**What you need to do**
The data that follows should be copied out exactly.

**Extracted records**
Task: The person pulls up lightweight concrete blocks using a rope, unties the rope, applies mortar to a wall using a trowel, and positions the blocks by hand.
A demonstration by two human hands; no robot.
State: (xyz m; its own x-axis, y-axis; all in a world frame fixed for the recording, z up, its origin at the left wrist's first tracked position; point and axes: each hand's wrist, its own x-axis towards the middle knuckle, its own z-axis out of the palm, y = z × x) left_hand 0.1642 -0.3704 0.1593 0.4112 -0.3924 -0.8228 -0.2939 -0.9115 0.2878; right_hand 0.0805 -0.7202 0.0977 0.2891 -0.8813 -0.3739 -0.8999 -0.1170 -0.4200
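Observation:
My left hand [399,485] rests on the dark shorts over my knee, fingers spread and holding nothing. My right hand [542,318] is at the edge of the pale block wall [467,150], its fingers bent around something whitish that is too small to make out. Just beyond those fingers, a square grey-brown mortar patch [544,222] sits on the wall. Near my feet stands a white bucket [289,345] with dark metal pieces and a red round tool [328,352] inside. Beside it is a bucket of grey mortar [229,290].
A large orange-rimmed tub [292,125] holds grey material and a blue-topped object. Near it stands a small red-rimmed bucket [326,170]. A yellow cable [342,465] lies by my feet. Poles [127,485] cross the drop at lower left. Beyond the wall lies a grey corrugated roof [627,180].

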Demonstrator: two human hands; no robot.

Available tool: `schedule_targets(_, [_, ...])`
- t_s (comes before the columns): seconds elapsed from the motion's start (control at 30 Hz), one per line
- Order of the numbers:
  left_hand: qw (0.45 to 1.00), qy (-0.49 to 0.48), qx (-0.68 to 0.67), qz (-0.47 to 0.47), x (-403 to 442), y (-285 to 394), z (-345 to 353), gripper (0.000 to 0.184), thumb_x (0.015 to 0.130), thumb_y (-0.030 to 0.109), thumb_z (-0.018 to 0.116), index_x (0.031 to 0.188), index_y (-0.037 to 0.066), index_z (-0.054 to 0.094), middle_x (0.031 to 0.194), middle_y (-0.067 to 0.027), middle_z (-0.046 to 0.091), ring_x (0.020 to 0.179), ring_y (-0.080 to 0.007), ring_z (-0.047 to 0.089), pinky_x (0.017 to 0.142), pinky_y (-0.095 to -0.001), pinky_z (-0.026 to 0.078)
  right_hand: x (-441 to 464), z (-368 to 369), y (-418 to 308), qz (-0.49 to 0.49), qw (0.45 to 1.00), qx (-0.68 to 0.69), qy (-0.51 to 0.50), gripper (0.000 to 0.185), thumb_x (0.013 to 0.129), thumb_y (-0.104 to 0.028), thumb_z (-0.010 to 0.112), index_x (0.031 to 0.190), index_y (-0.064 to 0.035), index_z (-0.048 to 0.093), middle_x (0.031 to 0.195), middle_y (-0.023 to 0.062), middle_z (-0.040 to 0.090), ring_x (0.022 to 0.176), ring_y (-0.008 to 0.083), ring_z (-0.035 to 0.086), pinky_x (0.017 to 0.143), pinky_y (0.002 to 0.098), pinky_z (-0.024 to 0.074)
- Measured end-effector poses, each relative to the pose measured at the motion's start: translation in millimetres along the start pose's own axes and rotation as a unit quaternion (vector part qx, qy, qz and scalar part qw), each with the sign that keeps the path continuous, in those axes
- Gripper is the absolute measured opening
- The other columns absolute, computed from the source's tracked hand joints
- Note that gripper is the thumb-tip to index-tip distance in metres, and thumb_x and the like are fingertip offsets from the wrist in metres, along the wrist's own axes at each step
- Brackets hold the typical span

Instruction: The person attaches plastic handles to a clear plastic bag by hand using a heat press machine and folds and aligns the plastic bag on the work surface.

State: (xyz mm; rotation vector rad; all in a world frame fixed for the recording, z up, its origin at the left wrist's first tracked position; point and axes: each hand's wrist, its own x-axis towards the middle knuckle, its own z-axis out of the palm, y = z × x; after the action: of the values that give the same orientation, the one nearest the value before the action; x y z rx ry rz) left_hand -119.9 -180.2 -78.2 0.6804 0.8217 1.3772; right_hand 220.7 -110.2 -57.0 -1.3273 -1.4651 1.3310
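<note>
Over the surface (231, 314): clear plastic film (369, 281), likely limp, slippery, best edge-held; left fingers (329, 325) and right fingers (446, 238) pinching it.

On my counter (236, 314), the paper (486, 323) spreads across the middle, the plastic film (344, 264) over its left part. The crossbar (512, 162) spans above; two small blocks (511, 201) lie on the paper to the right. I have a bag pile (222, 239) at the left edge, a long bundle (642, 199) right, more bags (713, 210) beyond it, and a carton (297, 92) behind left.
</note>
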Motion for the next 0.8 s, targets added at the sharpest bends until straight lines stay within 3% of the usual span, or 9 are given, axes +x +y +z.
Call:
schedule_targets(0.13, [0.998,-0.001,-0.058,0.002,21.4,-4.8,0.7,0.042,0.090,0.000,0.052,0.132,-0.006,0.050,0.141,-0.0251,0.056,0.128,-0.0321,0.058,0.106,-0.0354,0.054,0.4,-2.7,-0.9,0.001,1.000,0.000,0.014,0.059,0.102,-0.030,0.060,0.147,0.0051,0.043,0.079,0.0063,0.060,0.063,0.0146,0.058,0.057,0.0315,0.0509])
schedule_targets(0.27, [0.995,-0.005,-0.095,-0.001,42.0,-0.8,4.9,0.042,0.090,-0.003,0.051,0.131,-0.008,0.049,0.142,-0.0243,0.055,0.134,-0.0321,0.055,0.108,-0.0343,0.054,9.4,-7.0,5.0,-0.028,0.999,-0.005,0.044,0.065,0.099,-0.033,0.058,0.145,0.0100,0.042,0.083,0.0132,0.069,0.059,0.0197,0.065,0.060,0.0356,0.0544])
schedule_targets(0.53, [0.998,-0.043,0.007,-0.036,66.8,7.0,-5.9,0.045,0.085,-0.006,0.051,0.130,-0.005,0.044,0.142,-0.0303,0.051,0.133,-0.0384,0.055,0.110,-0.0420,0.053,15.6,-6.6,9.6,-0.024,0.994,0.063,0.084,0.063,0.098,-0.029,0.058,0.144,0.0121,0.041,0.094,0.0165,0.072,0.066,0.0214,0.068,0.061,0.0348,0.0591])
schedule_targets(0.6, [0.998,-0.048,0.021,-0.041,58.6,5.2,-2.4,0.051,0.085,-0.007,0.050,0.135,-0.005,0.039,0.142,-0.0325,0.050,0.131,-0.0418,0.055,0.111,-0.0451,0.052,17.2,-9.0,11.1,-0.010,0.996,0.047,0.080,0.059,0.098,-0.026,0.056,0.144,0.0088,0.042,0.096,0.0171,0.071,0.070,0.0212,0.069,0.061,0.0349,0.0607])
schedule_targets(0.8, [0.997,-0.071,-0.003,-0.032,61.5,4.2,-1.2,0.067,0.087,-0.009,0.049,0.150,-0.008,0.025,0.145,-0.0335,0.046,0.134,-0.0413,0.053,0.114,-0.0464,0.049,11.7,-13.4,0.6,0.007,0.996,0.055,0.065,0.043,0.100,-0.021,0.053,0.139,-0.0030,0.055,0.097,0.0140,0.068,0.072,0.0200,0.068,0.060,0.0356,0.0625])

**Answer box**
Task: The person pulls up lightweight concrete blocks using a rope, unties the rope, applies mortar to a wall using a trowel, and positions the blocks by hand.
A demonstration by two human hands; no robot.
State: (xyz m; its own x-axis, y-axis; all in a world frame fixed for the recording, z up, its origin at the left wrist's first tracked position; point and axes: each hand's wrist, its own x-axis towards the middle knuckle, its own z-axis out of the palm, y = z × x) left_hand 0.1642 -0.3704 0.1593 0.4112 -0.3924 -0.8228 -0.2939 -0.9115 0.2878; right_hand 0.0805 -0.7202 0.0977 0.2891 -0.8813 -0.3739 -0.8999 -0.1170 -0.4200
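Observation:
My left hand [399,485] rests on the dark shorts over my knee, fingers spread and holding nothing. My right hand [542,318] is at the edge of the pale block wall [467,150], its fingers bent around something whitish that is too small to make out. Just beyond those fingers, a square grey-brown mortar patch [544,222] sits on the wall. Near my feet stands a white bucket [289,345] with dark metal pieces and a red round tool [328,352] inside. Beside it is a bucket of grey mortar [229,290].
A large orange-rimmed tub [292,125] holds grey material and a blue-topped object. Near it stands a small red-rimmed bucket [326,170]. A yellow cable [342,465] lies by my feet. Poles [127,485] cross the drop at lower left. Beyond the wall lies a grey corrugated roof [627,180].
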
Demonstrator: two human hands; no robot.

Available tool: `schedule_targets(_, [_, ...])`
- t_s (comes before the columns): seconds elapsed from the motion's start (control at 30 Hz), one per line
- Order of the numbers:
  left_hand: qw (0.45 to 1.00), qy (-0.49 to 0.48), qx (-0.68 to 0.67), qz (-0.47 to 0.47), x (-403 to 442), y (-285 to 394), z (-345 to 353), gripper (0.000 to 0.184), thumb_x (0.015 to 0.130), thumb_y (-0.030 to 0.109), thumb_z (-0.018 to 0.116), index_x (0.031 to 0.188), index_y (-0.037 to 0.066), index_z (-0.054 to 0.094), middle_x (0.031 to 0.194), middle_y (-0.067 to 0.027), middle_z (-0.046 to 0.091), ring_x (0.020 to 0.179), ring_y (-0.080 to 0.007), ring_z (-0.047 to 0.089), pinky_x (0.017 to 0.142), pinky_y (-0.095 to -0.001), pinky_z (-0.026 to 0.078)
  right_hand: x (-441 to 464), z (-368 to 369), y (-418 to 308), qz (-0.49 to 0.49), qw (0.45 to 1.00), qx (-0.68 to 0.69), qy (-0.51 to 0.50), gripper (0.000 to 0.185), thumb_x (0.013 to 0.129), thumb_y (-0.104 to 0.028), thumb_z (-0.010 to 0.112), index_x (0.031 to 0.190), index_y (-0.064 to 0.035), index_z (-0.048 to 0.093), middle_x (0.031 to 0.195), middle_y (-0.023 to 0.062), middle_z (-0.040 to 0.090), ring_x (0.022 to 0.176), ring_y (-0.008 to 0.083), ring_z (-0.035 to 0.086), pinky_x (0.017 to 0.143), pinky_y (0.002 to 0.098), pinky_z (-0.024 to 0.074)
- Measured end-effector poses, each relative to the pose measured at the motion's start: translation in millimetres along the start pose's own axes and rotation as a unit quaternion (vector part qx, qy, qz and scalar part qw), each with the sign that keeps the path continuous, in those axes
- Gripper is the absolute measured opening
- The other columns absolute, computed from the source's tracked hand joints
- Note that gripper is the thumb-tip to index-tip distance in metres, and thumb_x and the like are fingertip offsets from the wrist in metres, along the wrist's own axes at each step
- Brackets hold the typical span

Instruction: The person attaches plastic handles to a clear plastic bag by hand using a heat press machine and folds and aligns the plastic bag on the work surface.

State: (xyz mm; rotation vector rad; all in a world frame fixed for the recording, z up, its origin at the left wrist's first tracked position; point and axes: each hand's wrist, its own x-axis towards the middle knuckle, its own z-axis out of the palm, y = z × x; after the action: of the values that give the same orientation, the one nearest the value before the action; x y z rx ry rz) left_hand -119.9 -180.2 -78.2 0.6804 0.8217 1.3772; right_hand 220.7 -110.2 -57.0 -1.3273 -1.4651 1.3310
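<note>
Over the surface (231, 314): clear plastic film (369, 281), likely limp, slippery, best edge-held; left fingers (329, 325) and right fingers (446, 238) pinching it.

On my counter (236, 314), the paper (486, 323) spreads across the middle, the plastic film (344, 264) over its left part. The crossbar (512, 162) spans above; two small blocks (511, 201) lie on the paper to the right. I have a bag pile (222, 239) at the left edge, a long bundle (642, 199) right, more bags (713, 210) beyond it, and a carton (297, 92) behind left.
</note>
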Motion for the next 0.8 s, targets added at the sharpest bends until straight lines stay within 3% of the usual span, or 9 are given, axes +x +y +z.
Call:
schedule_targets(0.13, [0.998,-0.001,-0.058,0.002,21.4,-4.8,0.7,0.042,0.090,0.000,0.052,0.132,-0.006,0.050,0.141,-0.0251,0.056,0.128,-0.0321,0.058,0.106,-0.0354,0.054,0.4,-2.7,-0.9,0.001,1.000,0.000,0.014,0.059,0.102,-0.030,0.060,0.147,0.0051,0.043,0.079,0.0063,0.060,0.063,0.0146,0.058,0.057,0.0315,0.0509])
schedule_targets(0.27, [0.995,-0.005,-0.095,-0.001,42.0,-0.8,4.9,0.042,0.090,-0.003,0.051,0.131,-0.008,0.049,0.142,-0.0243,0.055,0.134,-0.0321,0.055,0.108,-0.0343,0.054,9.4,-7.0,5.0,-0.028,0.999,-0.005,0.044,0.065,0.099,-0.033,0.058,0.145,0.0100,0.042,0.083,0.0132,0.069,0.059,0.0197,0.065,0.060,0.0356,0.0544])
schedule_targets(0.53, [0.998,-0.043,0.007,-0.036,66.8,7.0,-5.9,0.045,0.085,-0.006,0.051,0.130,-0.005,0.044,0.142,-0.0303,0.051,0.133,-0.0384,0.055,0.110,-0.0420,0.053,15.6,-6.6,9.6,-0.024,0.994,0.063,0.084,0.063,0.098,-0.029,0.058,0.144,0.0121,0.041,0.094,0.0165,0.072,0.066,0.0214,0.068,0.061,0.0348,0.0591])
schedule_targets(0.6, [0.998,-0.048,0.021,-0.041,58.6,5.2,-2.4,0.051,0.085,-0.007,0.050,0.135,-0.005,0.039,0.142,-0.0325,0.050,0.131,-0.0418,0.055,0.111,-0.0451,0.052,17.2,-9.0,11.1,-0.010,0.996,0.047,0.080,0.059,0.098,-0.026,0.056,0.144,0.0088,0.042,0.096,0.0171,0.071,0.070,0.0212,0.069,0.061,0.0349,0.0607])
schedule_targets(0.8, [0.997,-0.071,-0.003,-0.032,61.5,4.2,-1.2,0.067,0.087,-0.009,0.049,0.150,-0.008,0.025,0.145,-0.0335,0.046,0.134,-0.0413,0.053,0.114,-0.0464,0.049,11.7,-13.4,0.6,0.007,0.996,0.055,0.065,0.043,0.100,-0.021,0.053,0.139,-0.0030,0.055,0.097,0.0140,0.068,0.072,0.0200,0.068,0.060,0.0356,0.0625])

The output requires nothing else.